● **Requirement**: Exact retyping of the data: please keep every word and drop each picture.

--- Stored data Enclosed Below ---

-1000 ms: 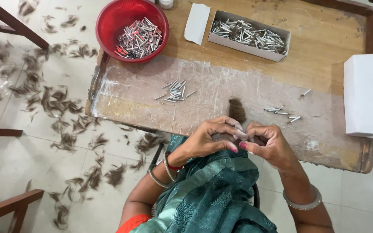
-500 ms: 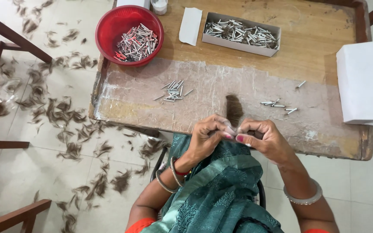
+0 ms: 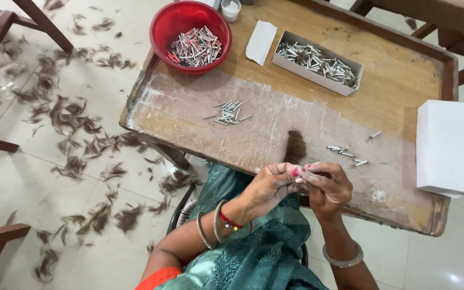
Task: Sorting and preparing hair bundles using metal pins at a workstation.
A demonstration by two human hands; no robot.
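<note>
- Two hands meet at the near edge of the worn wooden table [image 3: 404,70]: left hand [image 3: 269,185] and right hand [image 3: 326,188] pinch something tiny between fingertips, too small to identify.
- Just beyond them lies a dark brown hair tuft [image 3: 295,146], with loose small silver metal tubes [image 3: 345,153] beside it.

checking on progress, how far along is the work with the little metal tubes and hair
Done: a red bowl holds many metal tubes. In hand: left hand and right hand pinch something too small to tell. Left: a hair tuft, loose tubes and a full box on the table.
</note>
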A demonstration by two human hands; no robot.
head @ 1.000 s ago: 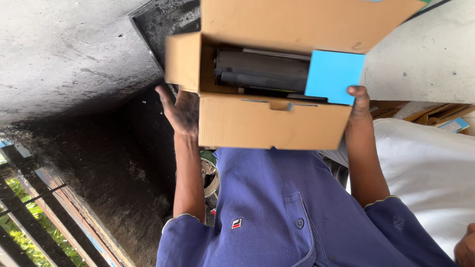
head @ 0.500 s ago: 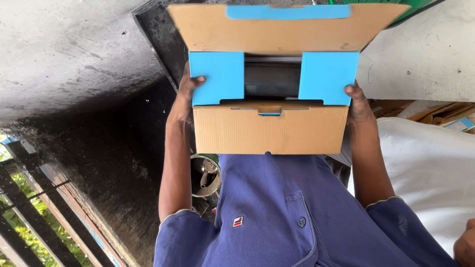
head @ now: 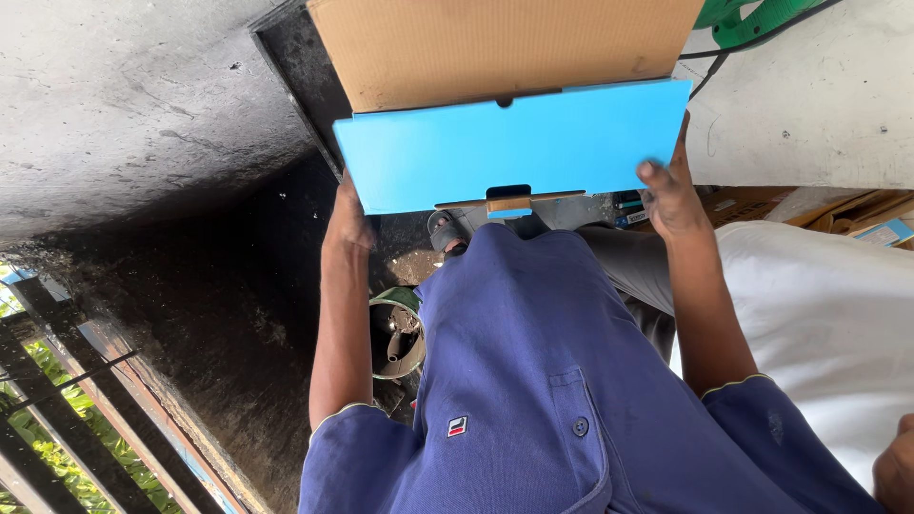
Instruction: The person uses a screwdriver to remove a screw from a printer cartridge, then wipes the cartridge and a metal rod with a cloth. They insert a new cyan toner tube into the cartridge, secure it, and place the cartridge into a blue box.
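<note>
I hold a cardboard box in front of my chest; its bright blue front panel faces me and a small tab sits at its lower edge. My left hand grips the box's left lower corner. My right hand grips the right lower corner, fingers on the blue panel. The box is closed and its contents are hidden. My blue polo shirt fills the lower middle.
A green-rimmed round container and a sandalled foot lie below the box on dark ground. A white sack or cloth and flat cartons are at the right. A metal railing runs at lower left. A skin-toned shape shows at the bottom right corner.
The two blue side flaps were folded in over the dark item, then the large blue lid came down over the opening. The box now sits higher and closer.
</note>
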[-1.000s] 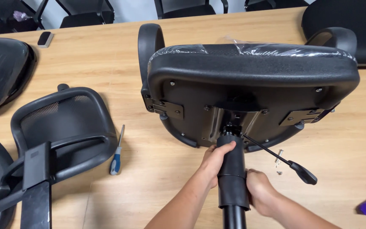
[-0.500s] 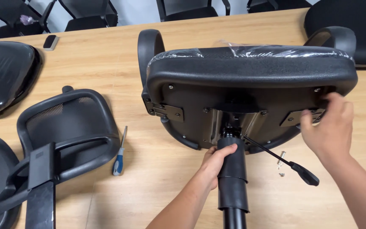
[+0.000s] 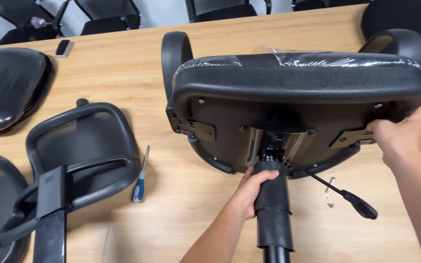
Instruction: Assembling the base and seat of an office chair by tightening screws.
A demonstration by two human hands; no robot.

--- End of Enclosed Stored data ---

● **Answer for this exercise**:
-1000 ms: 
-500 ms: 
+0 ms: 
Task: Sorting and preparing hair bundles using metal pins at a workstation.
A demonstration by two human hands; no robot.
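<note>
- Two hands meet at the near edge of the worn wooden table [image 3: 404,70]: left hand [image 3: 269,185] and right hand [image 3: 326,188] pinch something tiny between fingertips, too small to identify.
- Just beyond them lies a dark brown hair tuft [image 3: 295,146], with loose small silver metal tubes [image 3: 345,153] beside it.

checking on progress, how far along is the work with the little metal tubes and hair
Done: a red bowl holds many metal tubes. In hand: left hand and right hand pinch something too small to tell. Left: a hair tuft, loose tubes and a full box on the table.
</note>
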A demonstration by two human hands; no robot.
head @ 1.000 s ago: 
head @ 0.500 s ago: 
head @ now: 
Instruction: The person uses a screwdriver to remove a screw from a printer cartridge, then wipes the cartridge and a metal rod with a cloth. They insert a new cyan toner tube into the cartridge, secure it, and place the cartridge into a blue box.
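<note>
I hold a cardboard box in front of my chest; its bright blue front panel faces me and a small tab sits at its lower edge. My left hand grips the box's left lower corner. My right hand grips the right lower corner, fingers on the blue panel. The box is closed and its contents are hidden. My blue polo shirt fills the lower middle.
A green-rimmed round container and a sandalled foot lie below the box on dark ground. A white sack or cloth and flat cartons are at the right. A metal railing runs at lower left. A skin-toned shape shows at the bottom right corner.
The two blue side flaps were folded in over the dark item, then the large blue lid came down over the opening. The box now sits higher and closer.
</note>
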[-1.000s] 
[-0.500s] 
[+0.000s] 
Instruction: Assembling the base and seat of an office chair by tightening screws.
A demonstration by two human hands; no robot.

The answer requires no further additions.